The point of this object is to allow a designer to write their simulation code assuming fixed point operation (i.e. with fixed point operations like the resize()) method, but to be able to force floating point math with the flick of a switch. Not only is the normal workflow to try out a design using floating point math first, it is also incredibly handy to be able to switch back and forth through the entire project lifecycle.

FpBinarySwitchable is composed of a FpBinary instance and a native c double variable. Which variable is actually used when an operation is invoked on the instance is dictated by the fp_mode, which is defined at constructor time. The FpBinarySwitchable code is essentially tasked with casting the other operand to the right type (fixed or float) and then forwarding on the underlying operation to the right object.

FpBinarySwitchable also implements a value property that can be used to set the composition instances. This makes it easy for the designer to write simulation code with apparently mutable data points. The advantage of this is that minimum and maximum values can be tracked during the lifetime of the object - Matlab implements a similar feature for its fixed point variables and it allows the user to get an idea for the required format of each data point. FpBinarySwitchable implements this functionality with simple logic in the property setter method. Note that this is only done when in floating point mode.
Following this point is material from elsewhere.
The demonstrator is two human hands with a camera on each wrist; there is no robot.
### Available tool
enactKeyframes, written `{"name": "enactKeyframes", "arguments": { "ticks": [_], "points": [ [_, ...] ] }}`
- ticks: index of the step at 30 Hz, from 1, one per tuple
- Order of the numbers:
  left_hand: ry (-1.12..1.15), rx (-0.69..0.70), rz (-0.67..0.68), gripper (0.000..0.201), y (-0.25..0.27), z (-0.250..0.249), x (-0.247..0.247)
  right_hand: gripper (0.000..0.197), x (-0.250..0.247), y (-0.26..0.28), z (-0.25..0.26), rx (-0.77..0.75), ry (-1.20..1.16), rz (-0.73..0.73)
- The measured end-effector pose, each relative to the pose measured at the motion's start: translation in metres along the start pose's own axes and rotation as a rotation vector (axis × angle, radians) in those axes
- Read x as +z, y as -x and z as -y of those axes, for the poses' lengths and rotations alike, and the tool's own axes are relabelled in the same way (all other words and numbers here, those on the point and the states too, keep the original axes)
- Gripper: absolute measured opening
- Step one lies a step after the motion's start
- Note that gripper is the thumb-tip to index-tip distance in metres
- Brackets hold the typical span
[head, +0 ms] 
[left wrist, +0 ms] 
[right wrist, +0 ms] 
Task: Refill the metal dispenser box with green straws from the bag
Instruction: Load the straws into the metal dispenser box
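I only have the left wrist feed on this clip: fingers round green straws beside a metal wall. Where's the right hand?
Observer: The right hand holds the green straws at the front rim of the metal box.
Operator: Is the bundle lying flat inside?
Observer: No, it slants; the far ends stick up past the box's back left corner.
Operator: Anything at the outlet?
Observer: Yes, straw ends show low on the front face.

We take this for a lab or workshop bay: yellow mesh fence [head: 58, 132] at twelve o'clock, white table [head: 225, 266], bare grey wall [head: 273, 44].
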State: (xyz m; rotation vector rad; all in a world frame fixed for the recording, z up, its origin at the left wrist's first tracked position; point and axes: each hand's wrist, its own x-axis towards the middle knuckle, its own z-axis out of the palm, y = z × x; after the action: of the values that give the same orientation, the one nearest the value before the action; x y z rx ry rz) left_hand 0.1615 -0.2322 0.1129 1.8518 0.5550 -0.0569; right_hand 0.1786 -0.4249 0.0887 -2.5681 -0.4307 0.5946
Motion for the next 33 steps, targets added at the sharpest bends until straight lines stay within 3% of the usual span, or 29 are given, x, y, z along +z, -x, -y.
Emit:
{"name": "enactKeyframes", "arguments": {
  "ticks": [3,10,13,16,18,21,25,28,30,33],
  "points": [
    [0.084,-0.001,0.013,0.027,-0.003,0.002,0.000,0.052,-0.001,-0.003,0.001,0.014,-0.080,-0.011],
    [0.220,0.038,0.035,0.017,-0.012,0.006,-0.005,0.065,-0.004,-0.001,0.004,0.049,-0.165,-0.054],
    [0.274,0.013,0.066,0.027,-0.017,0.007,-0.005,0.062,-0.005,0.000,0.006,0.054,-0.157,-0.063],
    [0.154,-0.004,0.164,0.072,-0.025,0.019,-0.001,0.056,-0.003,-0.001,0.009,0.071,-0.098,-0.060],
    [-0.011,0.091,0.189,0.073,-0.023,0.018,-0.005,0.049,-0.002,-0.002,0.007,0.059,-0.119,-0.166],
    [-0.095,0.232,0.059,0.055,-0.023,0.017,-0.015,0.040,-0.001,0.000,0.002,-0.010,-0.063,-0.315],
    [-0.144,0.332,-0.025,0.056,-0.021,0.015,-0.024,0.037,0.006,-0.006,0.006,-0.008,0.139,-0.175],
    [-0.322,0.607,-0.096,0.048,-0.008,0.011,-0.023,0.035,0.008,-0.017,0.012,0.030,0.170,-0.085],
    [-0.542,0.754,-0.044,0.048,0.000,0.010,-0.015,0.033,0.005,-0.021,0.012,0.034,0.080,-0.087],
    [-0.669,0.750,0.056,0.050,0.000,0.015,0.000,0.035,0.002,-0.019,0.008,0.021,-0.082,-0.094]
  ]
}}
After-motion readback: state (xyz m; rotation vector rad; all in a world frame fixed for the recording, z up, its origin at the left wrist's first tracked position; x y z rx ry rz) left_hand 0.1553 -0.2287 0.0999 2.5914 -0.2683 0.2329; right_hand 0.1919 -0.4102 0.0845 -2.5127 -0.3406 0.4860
FpBinarySwitchable is designed to “look” like an FpBinary object, at least when it makes sense to flick the operation to float mode. So I have implemented resize() operations (no change in float mode) and shifting operations (mult/div by powers of 2) as well as the math operations. But index/slice and bitwise operations have not been implemented.

Coding Notes

  • Direct calls to object methods (like the tp_as_number methods) was favoured over the c api PyNumber abstract methods where possible. This was done for speed.
  • Similarly, a private interface was created for _FpBinarySmall and _FpBinaryLarge to implement so FpBinary could access them without going through the abstract call functions (that use string methods for lookup). This provided some type of polymorphism via the fpbinary_base_t type placed at the top of the base’s object definitions.

Enhancements

  • [ ] Possibly jettison the base class architecure and use _FpBinaryLarge as the main object.
  • [ ] Add global contexts that allows the user to define “hardware” specifications so inputs and outputs to math operations can be resized automatically (i.e. without the need for explicit resizing code).
  • [ ] Add more advanced operations like log, exp, sin/cos/tan. I have stopped short of doing these thus far because a user may rather simulate the actual hardware implementation (e.g. a lookup table would likely be used for sin). Having said that, a convienient fpbinary method should give the same result.
  • [ ] Allow FpBinary and FpBinarySwitchable to be subclassable. Would require some basic changes to (mostly) FpBinarySwitchable to use the abstract methods from the Python Numeric/Sequence interfaces rather than direct accessing via the type memory. Might reduce speed slightly.